The chart below compares gradient magnitude over 50 timesteps for four different weight values, illustrating how even small deviations from \( w = 1 \) cause dramatic exponential effects.

06

LSTM Architecture

The gated memory cell that solved the vanishing gradient problem and dominated sequence modeling for two decades.

The Cell State Highway

The central innovation of LSTM is the cell state \( C_t \) -- a dedicated memory channel that runs through the entire sequence like a conveyor belt. Information can flow along the cell state unchanged, with only minor linear interactions controlled by gates. This is why gradients can propagate through hundreds of timesteps without vanishing.

The cell state is updated at each timestep through a two-step process: first, selectively forget old information; then, selectively add new information. Both operations are controlled by learned sigmoid gates that output values between 0 and 1.

The Four Components of an LSTM Cell

An LSTM cell contains four interacting components, each with its own weight matrices and bias:

1. Forget Gate -- decides what information to discard from the cell state:

f_t = \sigma(W_f \cdot [h_{t-1}, x_t] + b_f)

2. Input Gate -- decides what new information to store in the cell state:

i_t = \sigma(W_i \cdot [h_{t-1}, x_t] + b_i)

3. Cell State Update -- computes candidate values and updates the cell:

\tilde{C}_t = \tanh(W_C \cdot [h_{t-1}, x_t] + b_C)

C_t = f_t \odot C_{t-1} + i_t \odot \tilde{C}_t

4. Output Gate -- decides what to output based on the filtered cell state:

o_t = \sigma(W_o \cdot [h_{t-1}, x_t] + b_o)

h_t = o_t \odot \tanh(C_t)

Where \( \sigma \) is the sigmoid function, \( \odot \) denotes element-wise multiplication, and \( [\cdot, \cdot] \) denotes concatenation. Note that the cell state update \( C_t = f_t \odot C_{t-1} + i_t \odot \tilde{C}_t \) is a linear operation on \( C_{t-1} \), which is why gradients flow through it without vanishing.

Parameter Count

An LSTM with hidden size \( d_h \) and input size \( d_x \) has \( 4 \times (d_h \times (d_h + d_x) + d_h) \) parameters -- four times that of a vanilla RNN, because it has four separate sets of weight matrices (one per gate plus the candidate cell).

Interactive: LSTM Gate Visualization

Explore how the forget and input gates control the LSTM cell state.
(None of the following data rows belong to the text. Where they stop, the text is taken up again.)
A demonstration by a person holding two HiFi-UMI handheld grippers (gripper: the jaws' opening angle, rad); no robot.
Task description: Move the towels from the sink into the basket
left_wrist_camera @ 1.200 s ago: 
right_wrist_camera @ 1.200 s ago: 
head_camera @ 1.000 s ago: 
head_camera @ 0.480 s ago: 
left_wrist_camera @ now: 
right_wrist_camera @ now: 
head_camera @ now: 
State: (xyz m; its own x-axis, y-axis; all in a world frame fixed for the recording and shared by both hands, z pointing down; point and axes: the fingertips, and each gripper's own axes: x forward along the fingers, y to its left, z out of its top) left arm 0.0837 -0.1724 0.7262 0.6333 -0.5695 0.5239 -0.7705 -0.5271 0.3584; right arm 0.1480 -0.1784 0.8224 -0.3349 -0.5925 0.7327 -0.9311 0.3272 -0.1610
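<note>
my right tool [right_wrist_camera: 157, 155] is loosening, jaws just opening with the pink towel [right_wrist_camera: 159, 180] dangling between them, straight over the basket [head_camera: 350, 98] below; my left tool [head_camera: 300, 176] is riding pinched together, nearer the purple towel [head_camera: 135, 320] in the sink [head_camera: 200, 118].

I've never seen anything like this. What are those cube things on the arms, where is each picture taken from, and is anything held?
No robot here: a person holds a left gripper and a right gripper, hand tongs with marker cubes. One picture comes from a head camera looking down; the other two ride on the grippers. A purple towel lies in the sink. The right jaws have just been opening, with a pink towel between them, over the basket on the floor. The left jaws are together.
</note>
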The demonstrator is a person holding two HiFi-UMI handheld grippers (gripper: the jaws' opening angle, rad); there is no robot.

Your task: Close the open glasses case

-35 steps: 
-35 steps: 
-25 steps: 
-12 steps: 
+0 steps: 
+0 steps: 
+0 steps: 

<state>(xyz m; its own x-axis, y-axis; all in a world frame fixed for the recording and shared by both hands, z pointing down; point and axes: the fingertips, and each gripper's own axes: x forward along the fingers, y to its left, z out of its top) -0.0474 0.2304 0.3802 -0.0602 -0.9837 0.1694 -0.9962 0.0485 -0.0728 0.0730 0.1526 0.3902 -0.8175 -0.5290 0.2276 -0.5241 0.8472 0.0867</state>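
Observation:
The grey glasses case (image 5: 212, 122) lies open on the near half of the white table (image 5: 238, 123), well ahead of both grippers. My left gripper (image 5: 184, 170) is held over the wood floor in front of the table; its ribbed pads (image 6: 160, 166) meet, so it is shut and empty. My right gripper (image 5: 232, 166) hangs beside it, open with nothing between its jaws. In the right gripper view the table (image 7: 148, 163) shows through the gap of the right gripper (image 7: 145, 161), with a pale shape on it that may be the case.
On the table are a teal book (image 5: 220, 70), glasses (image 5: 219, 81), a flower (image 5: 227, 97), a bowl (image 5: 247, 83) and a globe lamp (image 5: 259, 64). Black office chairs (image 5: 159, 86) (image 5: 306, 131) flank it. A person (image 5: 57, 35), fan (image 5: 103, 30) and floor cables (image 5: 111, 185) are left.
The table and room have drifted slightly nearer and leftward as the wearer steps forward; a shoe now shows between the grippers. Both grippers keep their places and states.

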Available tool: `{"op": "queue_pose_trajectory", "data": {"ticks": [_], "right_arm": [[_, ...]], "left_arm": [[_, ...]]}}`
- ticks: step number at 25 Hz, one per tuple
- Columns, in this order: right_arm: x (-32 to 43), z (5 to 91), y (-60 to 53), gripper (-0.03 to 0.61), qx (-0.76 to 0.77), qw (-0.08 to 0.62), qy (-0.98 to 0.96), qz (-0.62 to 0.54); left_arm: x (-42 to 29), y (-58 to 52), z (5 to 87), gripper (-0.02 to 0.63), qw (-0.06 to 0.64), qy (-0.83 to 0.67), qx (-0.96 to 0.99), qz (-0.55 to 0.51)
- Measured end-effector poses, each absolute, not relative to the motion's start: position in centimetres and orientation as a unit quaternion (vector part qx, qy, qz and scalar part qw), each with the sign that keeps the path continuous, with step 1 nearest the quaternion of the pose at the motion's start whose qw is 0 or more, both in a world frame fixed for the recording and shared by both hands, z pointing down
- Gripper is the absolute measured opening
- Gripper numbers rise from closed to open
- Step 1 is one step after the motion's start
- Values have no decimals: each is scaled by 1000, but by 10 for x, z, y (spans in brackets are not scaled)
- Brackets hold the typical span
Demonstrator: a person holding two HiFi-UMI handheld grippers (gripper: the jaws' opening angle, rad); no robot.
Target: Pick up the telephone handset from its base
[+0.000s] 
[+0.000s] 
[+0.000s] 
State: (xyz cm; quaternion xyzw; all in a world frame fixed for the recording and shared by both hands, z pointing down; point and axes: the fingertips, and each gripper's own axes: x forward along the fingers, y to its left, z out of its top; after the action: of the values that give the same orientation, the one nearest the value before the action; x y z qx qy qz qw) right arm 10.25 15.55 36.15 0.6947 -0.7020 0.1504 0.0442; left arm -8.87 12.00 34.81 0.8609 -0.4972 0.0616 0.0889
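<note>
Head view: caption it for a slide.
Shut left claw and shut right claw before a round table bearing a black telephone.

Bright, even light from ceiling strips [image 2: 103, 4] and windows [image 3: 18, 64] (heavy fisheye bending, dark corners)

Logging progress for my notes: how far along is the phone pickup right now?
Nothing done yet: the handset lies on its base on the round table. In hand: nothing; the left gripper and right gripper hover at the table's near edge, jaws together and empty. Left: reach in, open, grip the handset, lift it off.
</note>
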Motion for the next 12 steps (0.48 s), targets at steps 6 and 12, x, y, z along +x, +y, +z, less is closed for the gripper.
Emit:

The cell state highway runs along the top. The forget gate controls how much old memory to keep, while the input gate controls how much new information to add.

LSTM Cell Diagram

Adjust forget and input gate values with the sliders. Click Step Forward to advance one timestep and see how the cell state changes.

Forget Gate (f): 0.80

Input Gate (i): 0.50

07

GRU

A streamlined gated architecture that merges the forget and input gates into a single update mechanism.

Gated Recurrent Unit Equations

The Gated Recurrent Unit (GRU), introduced by Cho et al. in 2014, simplifies the LSTM by combining the forget and input gates into a single update gate and merging the cell state and hidden state into one. This reduces the number of parameters while maintaining most of the LSTM's ability to capture long-range dependencies.

Reset Gate -- decides how much past information to forget:

r_t = \sigma(W_r \cdot [h_{t-1}, x_t] + b_r)

Update Gate -- decides how much of the new candidate to use vs keeping old state:

z_t = \sigma(W_z \cdot [h_{t-1}, x_t] + b_z)

Candidate Hidden State:

\tilde{h}_t = \tanh(W \cdot [r_t \odot h_{t-1}, x_t] + b)

Final Hidden State -- interpolates between old and new:

h_t = (1 - z_t) \odot h_{t-1} + z_t \odot \tilde{h}_t

When \( z_t \approx 0 \), the hidden state is copied forward unchanged (memory preservation). When \( z_t \approx 1 \), the hidden state is completely replaced by the candidate. This linear interpolation provides a gradient highway similar to the LSTM cell state.

LSTM vs GRU Comparison

1

Parameters

GRU has 3 gate matrices vs LSTM's 4, making it roughly 25% smaller. For hidden size 512: LSTM has ~4.2M params, GRU has ~3.1M params in the recurrent layer.

2

Training Speed

GRU trains faster per epoch due to fewer matrix multiplications. On GPU, the difference is 10-15%. On CPU, it can be 20-30% faster.

3

Performance

Neither consistently outperforms the other. LSTM tends to be better on very long sequences (>500 steps) where the separate cell state provides an advantage. GRU often matches LSTM on shorter sequences.

4

Practical Advice

Start with LSTM as the default. Try GRU if you need faster training or have limited compute. The performance difference is usually small enough that engineering constraints matter more.

08

Bidirectional RNNs

Processing sequences in both directions to capture context from both the past and the future.

Why Two Directions?

A standard (unidirectional) RNN processes the sequence from left to right, so the hidden state at time \( t \) only contains information from past inputs \( (x_1, \ldots, x_t) \). But in many tasks, context from future inputs is equally important. For example, in the sentence "He said the bank was steep," the meaning of "bank" depends on the word "steep" that comes after it.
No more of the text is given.